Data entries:
◆ ◆ ◆
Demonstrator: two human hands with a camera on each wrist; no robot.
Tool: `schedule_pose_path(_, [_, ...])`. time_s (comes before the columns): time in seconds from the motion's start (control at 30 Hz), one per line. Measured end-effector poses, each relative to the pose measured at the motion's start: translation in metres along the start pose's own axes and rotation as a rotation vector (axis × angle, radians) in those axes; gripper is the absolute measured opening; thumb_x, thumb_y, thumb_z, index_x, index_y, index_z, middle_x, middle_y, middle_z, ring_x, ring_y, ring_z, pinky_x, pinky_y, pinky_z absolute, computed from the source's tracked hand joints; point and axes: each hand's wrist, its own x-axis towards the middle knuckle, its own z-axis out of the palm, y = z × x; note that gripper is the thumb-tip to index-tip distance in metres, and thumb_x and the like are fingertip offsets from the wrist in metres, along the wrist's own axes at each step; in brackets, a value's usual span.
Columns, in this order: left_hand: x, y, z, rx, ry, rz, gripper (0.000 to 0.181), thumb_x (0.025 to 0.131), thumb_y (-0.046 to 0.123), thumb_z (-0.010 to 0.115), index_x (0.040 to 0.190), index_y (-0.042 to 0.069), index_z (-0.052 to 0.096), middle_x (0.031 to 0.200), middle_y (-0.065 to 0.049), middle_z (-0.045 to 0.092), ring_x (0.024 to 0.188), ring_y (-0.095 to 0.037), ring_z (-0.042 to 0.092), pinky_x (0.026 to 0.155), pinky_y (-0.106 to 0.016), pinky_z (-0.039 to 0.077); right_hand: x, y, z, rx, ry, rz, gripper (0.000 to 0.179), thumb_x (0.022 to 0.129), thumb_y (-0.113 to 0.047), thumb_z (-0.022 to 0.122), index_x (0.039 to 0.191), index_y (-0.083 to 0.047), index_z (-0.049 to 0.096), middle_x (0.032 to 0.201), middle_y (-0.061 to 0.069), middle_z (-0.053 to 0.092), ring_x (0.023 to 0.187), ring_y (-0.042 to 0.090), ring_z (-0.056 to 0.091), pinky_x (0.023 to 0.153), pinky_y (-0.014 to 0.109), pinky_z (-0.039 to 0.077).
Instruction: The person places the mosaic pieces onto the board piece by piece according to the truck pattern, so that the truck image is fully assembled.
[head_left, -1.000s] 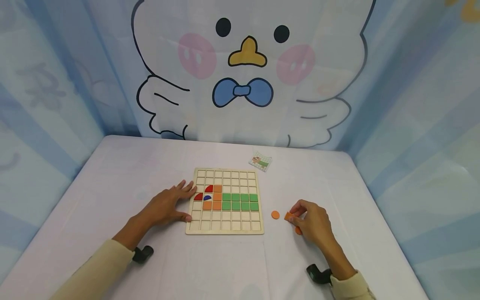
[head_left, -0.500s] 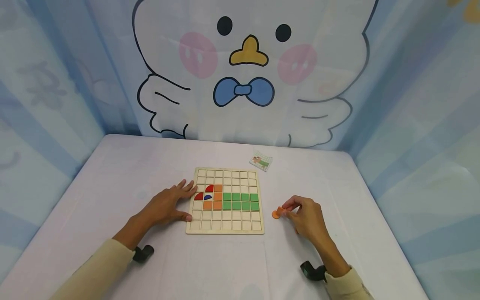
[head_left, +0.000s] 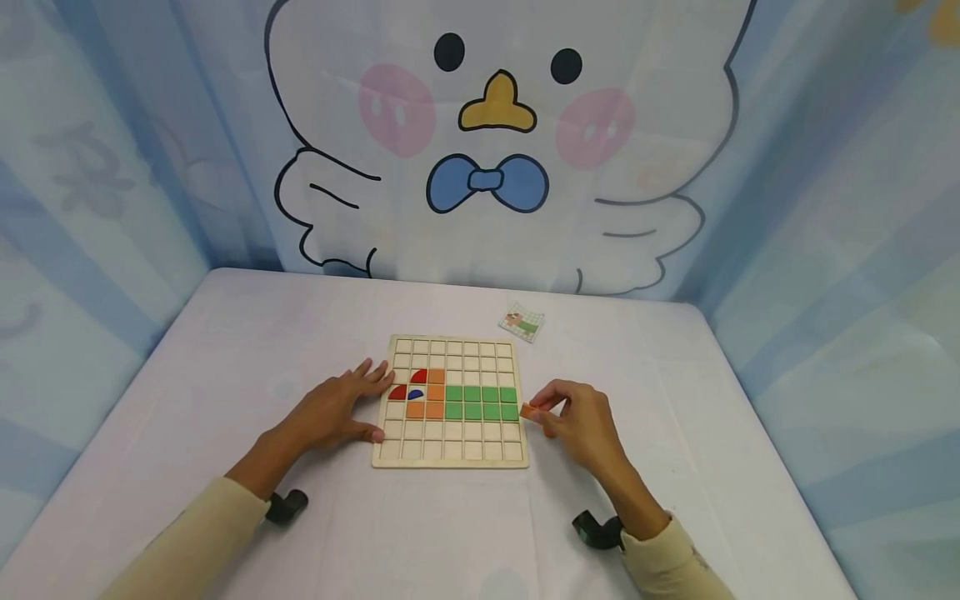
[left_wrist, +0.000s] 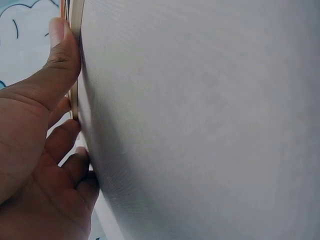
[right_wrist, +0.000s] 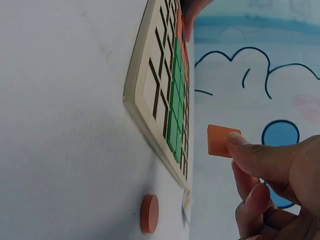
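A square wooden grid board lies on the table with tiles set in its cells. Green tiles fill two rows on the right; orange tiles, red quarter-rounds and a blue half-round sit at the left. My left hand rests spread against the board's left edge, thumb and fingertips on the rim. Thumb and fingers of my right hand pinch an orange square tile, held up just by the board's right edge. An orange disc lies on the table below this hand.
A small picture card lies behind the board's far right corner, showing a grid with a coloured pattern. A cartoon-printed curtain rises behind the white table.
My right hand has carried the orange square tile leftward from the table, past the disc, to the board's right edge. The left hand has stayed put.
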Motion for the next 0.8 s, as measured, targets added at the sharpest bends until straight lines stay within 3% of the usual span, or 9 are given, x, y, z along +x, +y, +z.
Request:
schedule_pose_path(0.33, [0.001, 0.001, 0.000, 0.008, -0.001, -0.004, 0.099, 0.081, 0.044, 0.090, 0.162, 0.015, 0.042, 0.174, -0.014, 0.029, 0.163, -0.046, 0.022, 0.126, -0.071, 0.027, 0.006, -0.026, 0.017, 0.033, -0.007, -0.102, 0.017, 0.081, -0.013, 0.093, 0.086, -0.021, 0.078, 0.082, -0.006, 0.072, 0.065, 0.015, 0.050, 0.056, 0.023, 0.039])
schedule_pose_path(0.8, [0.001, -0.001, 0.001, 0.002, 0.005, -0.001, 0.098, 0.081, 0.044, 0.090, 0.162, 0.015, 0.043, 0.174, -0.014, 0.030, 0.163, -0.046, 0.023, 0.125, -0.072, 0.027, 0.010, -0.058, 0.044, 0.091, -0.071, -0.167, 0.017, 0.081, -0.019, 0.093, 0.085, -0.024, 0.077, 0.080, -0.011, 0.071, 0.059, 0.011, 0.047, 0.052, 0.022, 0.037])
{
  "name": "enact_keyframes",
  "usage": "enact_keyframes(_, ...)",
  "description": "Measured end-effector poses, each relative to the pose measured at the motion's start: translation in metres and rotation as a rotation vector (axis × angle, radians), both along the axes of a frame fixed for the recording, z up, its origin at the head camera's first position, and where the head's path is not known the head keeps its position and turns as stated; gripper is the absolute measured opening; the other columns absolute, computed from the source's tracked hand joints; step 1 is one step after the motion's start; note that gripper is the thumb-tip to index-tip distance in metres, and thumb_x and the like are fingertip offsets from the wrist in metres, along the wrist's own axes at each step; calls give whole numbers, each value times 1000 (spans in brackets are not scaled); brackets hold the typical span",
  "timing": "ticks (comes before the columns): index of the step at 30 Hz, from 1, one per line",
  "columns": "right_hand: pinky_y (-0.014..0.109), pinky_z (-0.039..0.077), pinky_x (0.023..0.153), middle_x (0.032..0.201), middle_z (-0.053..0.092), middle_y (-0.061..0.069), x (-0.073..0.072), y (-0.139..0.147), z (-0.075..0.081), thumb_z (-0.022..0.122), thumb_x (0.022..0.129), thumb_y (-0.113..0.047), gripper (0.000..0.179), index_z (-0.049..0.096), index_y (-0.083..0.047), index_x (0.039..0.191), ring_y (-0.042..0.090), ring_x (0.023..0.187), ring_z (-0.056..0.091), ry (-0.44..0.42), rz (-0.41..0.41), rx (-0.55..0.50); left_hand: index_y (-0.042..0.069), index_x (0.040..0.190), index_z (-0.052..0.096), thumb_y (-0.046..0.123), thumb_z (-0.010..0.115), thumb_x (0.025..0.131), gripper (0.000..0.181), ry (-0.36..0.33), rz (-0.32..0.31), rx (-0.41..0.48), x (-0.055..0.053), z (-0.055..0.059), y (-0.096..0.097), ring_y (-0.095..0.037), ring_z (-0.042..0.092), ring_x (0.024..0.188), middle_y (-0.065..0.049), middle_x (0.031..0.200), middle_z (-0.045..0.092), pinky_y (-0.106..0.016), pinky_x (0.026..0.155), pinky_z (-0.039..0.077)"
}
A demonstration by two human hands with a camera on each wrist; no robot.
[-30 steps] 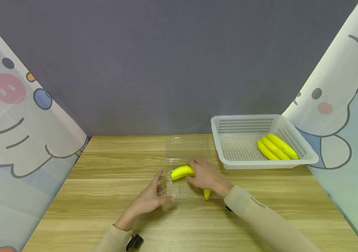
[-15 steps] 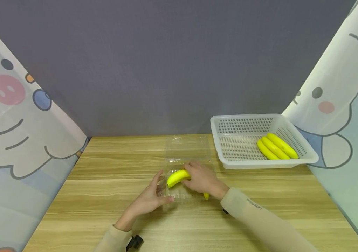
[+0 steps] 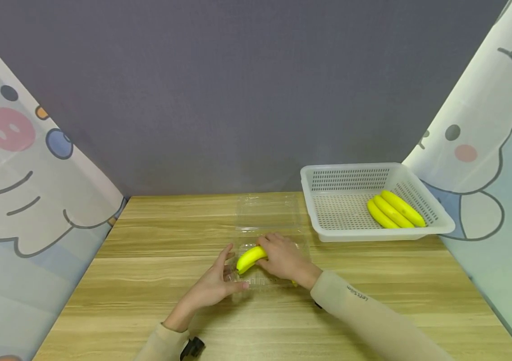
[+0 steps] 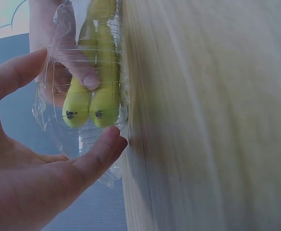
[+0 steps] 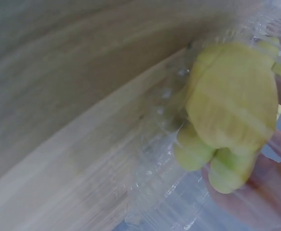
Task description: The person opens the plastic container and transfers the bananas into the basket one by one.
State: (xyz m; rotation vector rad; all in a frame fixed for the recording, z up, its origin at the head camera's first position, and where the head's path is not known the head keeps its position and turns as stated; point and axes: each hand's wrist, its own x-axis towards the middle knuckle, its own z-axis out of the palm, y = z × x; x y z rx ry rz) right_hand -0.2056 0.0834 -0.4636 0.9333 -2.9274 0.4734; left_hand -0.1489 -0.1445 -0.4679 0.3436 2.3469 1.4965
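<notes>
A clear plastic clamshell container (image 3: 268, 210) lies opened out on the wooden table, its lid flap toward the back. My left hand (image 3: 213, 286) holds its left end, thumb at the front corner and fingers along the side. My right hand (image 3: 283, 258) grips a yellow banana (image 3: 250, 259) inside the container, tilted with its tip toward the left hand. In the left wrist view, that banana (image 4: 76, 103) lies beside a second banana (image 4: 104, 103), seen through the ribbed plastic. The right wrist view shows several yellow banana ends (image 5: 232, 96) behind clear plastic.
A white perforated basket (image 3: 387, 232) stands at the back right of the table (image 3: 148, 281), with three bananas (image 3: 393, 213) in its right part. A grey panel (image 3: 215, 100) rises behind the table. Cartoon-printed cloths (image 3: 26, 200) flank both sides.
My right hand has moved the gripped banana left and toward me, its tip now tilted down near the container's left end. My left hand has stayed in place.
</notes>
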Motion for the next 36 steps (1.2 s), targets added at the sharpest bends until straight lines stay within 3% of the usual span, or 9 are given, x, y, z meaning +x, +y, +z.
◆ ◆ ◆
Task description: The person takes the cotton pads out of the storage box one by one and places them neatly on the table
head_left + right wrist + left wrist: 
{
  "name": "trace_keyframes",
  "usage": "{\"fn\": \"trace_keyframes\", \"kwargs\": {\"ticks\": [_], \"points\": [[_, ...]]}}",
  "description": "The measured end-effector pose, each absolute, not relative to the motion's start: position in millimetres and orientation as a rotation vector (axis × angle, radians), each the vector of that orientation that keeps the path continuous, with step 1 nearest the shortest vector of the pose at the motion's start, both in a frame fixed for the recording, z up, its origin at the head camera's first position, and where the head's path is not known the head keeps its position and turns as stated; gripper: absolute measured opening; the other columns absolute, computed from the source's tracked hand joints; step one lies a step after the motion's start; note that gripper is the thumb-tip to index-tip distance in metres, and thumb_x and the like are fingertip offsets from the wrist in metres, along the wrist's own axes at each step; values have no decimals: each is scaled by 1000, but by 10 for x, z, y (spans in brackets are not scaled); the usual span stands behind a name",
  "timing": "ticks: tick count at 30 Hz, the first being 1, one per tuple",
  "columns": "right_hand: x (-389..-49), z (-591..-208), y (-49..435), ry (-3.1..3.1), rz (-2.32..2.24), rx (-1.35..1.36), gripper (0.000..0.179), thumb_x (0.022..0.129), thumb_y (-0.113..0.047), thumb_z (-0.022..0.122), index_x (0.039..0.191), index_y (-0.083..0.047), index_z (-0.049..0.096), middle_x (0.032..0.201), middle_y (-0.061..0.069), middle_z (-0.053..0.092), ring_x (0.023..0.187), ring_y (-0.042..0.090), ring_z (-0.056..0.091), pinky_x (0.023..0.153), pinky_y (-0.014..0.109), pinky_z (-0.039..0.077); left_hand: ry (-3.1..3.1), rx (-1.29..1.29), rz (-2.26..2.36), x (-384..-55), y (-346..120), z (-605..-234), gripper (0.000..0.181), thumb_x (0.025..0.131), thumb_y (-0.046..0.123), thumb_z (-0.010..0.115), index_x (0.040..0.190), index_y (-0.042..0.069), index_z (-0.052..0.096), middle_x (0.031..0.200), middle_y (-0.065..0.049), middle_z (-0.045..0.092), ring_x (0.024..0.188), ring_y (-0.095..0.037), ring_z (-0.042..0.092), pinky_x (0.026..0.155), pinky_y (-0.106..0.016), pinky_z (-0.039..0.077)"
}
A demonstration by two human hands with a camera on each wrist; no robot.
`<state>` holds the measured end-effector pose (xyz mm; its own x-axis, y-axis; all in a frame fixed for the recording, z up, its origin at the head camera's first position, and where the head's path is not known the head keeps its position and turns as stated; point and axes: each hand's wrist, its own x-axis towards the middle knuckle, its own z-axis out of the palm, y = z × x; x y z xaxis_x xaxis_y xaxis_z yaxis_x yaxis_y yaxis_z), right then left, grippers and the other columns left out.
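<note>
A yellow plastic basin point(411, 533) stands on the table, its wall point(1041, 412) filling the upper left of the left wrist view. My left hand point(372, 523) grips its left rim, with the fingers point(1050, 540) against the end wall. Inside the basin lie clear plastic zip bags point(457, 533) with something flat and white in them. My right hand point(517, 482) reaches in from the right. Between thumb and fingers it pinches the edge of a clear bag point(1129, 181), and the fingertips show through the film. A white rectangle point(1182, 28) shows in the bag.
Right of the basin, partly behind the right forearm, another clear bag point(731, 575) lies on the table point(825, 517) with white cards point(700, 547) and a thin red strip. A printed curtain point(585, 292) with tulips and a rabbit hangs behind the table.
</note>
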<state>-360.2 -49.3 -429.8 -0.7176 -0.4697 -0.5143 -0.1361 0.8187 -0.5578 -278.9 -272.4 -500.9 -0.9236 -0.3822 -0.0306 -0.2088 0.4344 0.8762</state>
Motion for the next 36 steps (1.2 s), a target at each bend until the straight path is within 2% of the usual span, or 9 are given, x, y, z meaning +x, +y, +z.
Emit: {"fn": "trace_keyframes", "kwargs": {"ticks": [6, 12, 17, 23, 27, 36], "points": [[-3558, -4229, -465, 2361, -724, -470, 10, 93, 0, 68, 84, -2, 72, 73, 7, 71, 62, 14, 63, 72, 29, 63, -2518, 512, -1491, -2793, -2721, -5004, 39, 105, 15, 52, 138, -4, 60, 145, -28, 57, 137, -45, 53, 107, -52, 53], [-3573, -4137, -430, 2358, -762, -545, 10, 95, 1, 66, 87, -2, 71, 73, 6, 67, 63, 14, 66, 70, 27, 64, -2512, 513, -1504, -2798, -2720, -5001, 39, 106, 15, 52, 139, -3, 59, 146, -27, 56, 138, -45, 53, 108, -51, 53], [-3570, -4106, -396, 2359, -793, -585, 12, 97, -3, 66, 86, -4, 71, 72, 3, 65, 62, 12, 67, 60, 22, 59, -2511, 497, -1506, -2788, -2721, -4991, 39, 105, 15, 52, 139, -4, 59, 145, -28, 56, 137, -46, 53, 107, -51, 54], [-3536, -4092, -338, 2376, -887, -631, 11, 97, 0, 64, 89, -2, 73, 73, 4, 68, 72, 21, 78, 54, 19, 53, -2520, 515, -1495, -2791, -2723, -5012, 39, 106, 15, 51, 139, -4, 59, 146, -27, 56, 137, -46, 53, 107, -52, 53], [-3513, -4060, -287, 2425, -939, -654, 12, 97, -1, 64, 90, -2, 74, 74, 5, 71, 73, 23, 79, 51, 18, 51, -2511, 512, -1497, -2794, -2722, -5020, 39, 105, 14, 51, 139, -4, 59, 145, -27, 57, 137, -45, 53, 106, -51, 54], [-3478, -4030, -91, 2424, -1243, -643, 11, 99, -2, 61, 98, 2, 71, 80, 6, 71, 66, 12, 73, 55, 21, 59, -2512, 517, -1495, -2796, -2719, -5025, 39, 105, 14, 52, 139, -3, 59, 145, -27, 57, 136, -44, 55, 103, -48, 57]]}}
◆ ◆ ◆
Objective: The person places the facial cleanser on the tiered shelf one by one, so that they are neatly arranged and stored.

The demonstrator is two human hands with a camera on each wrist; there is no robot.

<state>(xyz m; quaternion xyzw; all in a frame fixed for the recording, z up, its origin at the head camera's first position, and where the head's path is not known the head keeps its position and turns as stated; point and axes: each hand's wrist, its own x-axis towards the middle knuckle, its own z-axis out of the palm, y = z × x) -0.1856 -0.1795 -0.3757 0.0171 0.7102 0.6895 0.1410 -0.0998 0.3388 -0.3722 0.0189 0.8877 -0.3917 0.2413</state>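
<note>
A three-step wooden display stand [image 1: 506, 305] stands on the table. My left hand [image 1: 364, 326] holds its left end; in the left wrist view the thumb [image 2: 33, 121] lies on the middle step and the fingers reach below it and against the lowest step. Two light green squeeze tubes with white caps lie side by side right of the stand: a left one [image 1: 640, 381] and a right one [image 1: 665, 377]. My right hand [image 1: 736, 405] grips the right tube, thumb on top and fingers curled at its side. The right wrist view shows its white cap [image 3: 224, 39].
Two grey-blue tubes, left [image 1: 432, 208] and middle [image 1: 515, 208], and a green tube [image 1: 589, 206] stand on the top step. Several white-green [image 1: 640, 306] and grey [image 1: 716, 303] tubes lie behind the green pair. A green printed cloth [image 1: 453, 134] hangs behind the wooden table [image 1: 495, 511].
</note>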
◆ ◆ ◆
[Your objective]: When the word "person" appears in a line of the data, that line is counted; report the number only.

[Your solution]: 4